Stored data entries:
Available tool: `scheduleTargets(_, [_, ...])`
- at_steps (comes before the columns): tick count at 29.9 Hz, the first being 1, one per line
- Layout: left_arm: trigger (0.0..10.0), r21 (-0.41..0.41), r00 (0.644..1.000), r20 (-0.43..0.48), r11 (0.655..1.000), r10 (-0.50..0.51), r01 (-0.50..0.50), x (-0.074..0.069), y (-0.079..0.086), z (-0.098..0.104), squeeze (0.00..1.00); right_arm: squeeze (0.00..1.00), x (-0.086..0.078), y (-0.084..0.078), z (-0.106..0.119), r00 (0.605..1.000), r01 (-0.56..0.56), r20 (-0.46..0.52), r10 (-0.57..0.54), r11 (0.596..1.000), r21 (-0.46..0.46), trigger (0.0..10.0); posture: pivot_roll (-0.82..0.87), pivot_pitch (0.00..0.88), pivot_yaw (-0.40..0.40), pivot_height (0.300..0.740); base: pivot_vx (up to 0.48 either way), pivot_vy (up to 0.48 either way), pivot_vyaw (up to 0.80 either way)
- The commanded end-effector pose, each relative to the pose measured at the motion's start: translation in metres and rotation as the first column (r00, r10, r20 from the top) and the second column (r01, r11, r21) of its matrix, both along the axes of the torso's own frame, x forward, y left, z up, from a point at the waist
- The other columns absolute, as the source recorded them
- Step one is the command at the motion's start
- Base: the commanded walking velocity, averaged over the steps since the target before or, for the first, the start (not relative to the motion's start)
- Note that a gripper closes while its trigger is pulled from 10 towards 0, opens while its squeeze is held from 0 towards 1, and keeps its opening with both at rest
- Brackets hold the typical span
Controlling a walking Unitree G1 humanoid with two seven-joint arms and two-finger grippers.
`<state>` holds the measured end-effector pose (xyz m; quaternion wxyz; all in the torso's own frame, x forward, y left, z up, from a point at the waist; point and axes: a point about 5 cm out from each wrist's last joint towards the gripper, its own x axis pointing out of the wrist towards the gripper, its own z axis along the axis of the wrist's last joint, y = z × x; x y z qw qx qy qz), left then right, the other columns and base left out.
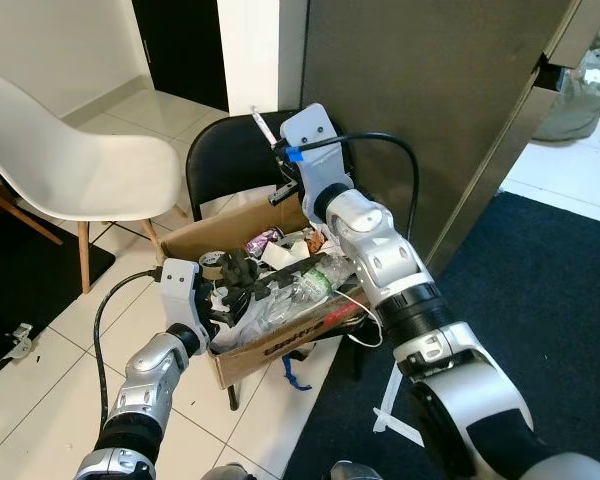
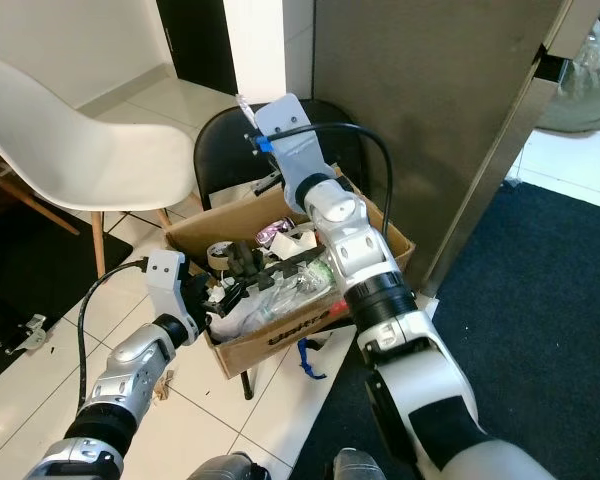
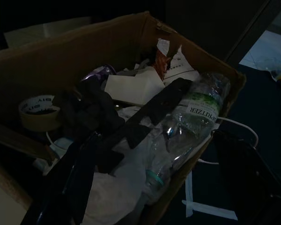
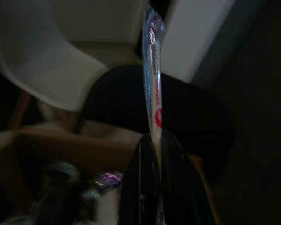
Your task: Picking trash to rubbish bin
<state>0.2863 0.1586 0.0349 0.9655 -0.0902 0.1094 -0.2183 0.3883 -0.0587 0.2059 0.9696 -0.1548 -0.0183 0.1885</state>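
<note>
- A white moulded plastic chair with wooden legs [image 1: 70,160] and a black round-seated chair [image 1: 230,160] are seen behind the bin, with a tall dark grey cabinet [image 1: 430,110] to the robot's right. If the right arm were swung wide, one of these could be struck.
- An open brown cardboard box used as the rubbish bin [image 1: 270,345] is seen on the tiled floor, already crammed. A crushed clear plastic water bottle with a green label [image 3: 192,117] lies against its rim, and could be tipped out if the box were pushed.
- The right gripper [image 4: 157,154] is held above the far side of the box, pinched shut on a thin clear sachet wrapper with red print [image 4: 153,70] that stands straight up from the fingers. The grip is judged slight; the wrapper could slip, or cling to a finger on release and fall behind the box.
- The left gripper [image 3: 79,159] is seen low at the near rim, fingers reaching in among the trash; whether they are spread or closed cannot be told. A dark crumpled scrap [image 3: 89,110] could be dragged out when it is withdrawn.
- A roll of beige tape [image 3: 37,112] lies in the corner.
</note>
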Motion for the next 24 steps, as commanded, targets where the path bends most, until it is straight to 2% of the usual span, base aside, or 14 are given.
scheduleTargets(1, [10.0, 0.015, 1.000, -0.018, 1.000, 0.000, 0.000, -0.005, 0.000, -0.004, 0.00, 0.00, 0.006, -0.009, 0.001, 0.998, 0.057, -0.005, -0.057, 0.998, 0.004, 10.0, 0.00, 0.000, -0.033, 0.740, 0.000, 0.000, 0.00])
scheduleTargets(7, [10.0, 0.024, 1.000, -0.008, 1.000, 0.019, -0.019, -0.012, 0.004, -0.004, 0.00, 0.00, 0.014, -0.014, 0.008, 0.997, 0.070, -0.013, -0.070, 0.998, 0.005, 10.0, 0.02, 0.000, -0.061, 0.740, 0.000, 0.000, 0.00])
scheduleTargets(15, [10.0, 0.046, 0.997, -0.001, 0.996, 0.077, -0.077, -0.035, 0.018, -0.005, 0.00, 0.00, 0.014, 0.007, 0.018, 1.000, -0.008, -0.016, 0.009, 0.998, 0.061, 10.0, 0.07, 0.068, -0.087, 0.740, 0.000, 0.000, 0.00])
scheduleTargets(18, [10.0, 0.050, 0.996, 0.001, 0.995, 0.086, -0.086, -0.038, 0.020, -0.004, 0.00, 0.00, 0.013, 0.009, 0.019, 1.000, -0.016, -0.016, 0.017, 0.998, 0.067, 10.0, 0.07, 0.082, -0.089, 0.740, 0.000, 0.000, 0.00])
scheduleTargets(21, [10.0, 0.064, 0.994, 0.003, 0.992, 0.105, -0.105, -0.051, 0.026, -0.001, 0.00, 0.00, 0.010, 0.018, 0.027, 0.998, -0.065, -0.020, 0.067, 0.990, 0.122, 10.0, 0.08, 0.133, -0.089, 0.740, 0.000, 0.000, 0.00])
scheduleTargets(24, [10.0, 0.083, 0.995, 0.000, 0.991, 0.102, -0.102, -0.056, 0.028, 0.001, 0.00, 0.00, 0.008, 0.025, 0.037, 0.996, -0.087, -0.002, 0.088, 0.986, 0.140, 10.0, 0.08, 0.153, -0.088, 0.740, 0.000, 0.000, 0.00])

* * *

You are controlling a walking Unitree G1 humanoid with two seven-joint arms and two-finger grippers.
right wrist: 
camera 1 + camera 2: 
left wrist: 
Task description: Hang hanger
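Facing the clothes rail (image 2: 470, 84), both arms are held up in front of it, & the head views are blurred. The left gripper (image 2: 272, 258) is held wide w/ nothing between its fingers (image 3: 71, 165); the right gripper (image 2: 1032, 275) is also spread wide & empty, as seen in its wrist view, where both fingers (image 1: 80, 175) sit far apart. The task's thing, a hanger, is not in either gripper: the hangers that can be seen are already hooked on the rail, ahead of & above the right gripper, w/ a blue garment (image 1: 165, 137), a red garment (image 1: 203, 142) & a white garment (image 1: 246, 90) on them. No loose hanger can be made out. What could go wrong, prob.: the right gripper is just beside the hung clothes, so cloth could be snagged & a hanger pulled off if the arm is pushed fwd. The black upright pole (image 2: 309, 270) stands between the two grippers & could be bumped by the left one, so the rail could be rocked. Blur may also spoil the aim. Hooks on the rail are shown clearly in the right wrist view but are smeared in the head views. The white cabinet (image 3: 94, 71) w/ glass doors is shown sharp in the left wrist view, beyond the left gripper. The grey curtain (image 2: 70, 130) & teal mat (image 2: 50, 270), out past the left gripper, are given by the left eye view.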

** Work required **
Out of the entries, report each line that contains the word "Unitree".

** Result for this task **
Controlling a walking Unitree G1 humanoid with two seven-joint arms and two-finger grippers.
You are controlling a walking Unitree G1 humanoid with two seven-joint arms and two-finger grippers.

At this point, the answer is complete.